Amélioration fragile

Pour assainir les comptes, reste évidemment la voie de la maîtrise des dépenses, option qui ne semble pas figurer dans le manuel de gestion « à la française ». Ce n’est pourtant pas faute, pour la Cour, d’avoir de longue date pilonné le sujet. Le rapport récent revient largement sur les sources de déperdition dans le financement de la protection sociale. En termes de recettes, d’abord : les « niches sociales » sont aussi nombreuses que leurs homologues fiscales ; elles représentent une petite fortune de manque à gagner et, pour une large part, seraient « inefficaces et inefficientes » - un avis que ne doivent pas partager bon nombre de chefs d’entreprises, s’ils en jugent au montant de leurs relevés de charges sociales… Quoi qu’il en soit, l’évaluation du coût des niches demeure floue : il est estimé à 52 mds d’euros (12% du budget de la Sécu !) de façon assez approximative, sans qu’il soit véritablement possible d’appréhender leur évolution.
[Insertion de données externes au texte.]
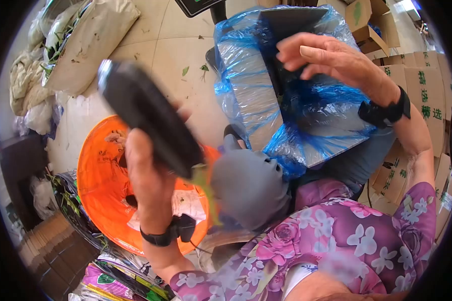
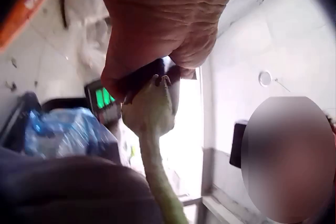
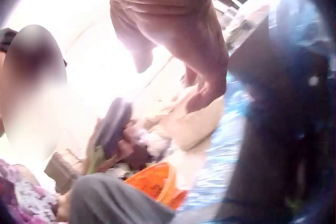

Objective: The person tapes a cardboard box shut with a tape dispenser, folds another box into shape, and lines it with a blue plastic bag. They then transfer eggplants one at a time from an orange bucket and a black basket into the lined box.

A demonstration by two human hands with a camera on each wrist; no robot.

En foi de quoi la Cour recommande-t-elle « d’organiser et mettre en œuvre l’évaluation de l’ensemble des niches sociales en cinq ans, comme le prévoit la loi de programmation des finances publiques 2012-2017 ».

Au niveau des dépenses, les observations ne manquent pas. Le secteur hospitalier, qui a longtemps suscité bien des inquiétudes, affiche un exercice 2012 en léger excédent – une fois n’est pas coutume. Mais cet équilibre est considéré comme « largement circonstanciel », imputable à des cessions d’actifs et aux « aides d’urgence » - aides de trésorerie qui deviennent… définitives. Les magistrats s’interrogent sur la stratégie suivie par les hôpitaux en vue de maîtriser les coûts. En vain et pour cause : il n’y en a pas. Et dans le même temps, les comptes ne brillent pas par leur fiabilité. A partir de ces constats, tout porte à penser que le secteur s’abîmera de nouveau dans le rouge cette année. On fera ici l’impasse sur les recommandations, plus techniques, relatives à la recherche d’efficience. Mais il faut ici faire mention du chapitre consacré aux mutuelles de fonctionnaires, qui gèrent environ 6 millions d’assurés pour le compte du régime général. Le ton des magistrats de la Cour, traditionnellement mesuré, leur interdit de livrer le fond de leur pensée. On va donc traduire : nombre de ces mutuelles sont d’authentiques pétaudières. Il conviendrait donc de faire reprendre les fonctionnaires concernés en gestion directe par le réseau de l’assurance maladie obligatoire. Ainsi que les étudiants : leurs mutuelles seraient un modèle inégalable de chienlit. Heureusement pour eux : à leur âge, ils ne sont pas souvent malades.